A) Aerobic or Cardiovascular exercises
Brisk walking – treadmill or outdoors, cycling – stationary or outdoors, swimming.
At a moderate intensity of 40% to 70% of HRR (Heart Rate Reserve)
Minimum 3 to preferably 7 days a week
30 to 60 minutes. You may do it in parts of 3 sessions of 20 minutes or multiple bouts of short duration (10 to 15 minutes) throughout the day.
B) Resistance Training:
Weight training should be done twice a week. Light weights with more repetitions are suggested.
Avoid isometric exercises, that is where you have to hold or pause for a few seconds and avoid Valsalva maneuvers (holding the breath while weight training or any other exercise).
Hypertension is commonly known as high blood pressure. Blood pressure (BP) refers to the pressure of blood which is forced on the inside walls of the blood vessels with every heart beat. The average resting BP is 120 mmHg (Systolic) / 80 mmHg (Diastolic) but when this force exerted by blood is equal to or exceeds 140mm Hg or 90 mm Hg, it is considered high and abnormal and the medical condition is called hypertension. Hypertension is a heart disease and it increases the possibility of having a heart attack. It is clustered with other risk factors associated with heart disease (such as Dyslipidemia, obesity and diabetes). Most of the people with hypertension fall into the moderate or high-risk category for heart diseases.

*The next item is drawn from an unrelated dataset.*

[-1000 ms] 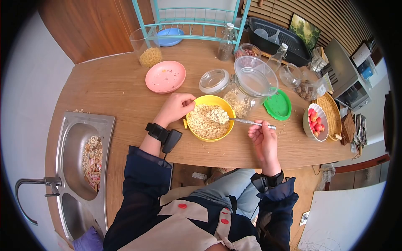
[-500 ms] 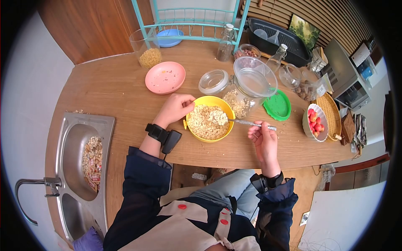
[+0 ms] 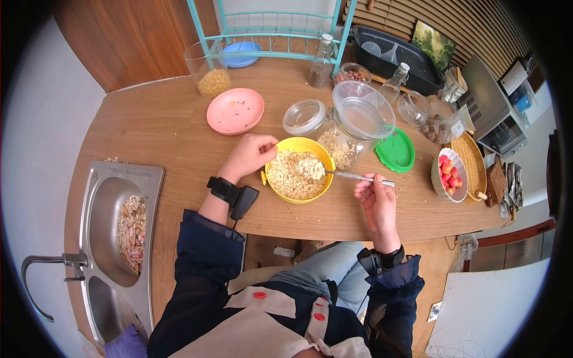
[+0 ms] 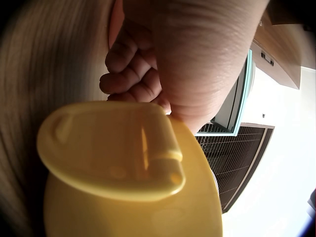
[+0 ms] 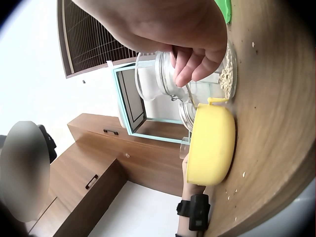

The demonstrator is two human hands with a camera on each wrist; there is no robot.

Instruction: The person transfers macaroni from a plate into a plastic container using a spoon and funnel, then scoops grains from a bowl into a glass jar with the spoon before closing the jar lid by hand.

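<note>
Right hand [image 3: 377,201] pinches spoon [image 3: 348,175]; my left hand [image 3: 250,153], yellow bowl [image 3: 301,144] by its rim.
Oats [image 3: 292,179] inside show only from overhead, hiding the spoon's tip.

Flakes [image 3: 311,167] cover the scoop end of the spoon [image 3: 358,176]. The left wrist view's bottom edge cuts off the yellow bowl [image 4: 133,219], and its top edge cuts off the left hand [image 4: 168,59]. The right wrist view's top cuts off the right hand [image 5: 182,29]. Some bits [image 3: 132,232] in the sink [image 3: 102,221] are too small to name.
</note>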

Exercise can control hypertension by strengthening the heart muscle, increasing the heart’s working capacity, improving blood flow and hence lowering blood pressure. It also helps in decreasing body fat which is one of the causes of high blood pressure. Most individuals have a mild to moderate increases in BP which can be controlled by following an exercise regime, losing excess body fat, reducing salt intake and eating a healthful diet. Exercise reduces the BP by approximately 10 mmHg, both systolic and diastolic, in people with mild to moderate hypertension.
If the BP is very high, say 160/100 or above, medical treatment should be the first step. Once the BP is under control with medications, exercise can decrease it further. In any case, it is always important to consult a doctor.
People suffering from hypertension should avoid stress and strain and exercise regularly as exercise plays a major part in controlling blood pleasure. Consult a physician before starting an exercise program. A low impact aerobics, swimming and walking are good cardio exercise options. Exercise four times in a week and make sure you include a good warm up and cool down routine.
Here are some dos and don’ts
- Do not hold your breath or strain while exercising.
- Avoid heavy weight lifting.
- Lift light weight and perform many repetitions.
- Discontinue exercising if you experience any abnormal symptoms.
- Record your blood pressure before and after exercising
- Move slowly while getting up from the floor.
- Do not stop all of sudden after an exercise session as you will feel a sudden drop in your blood pressure.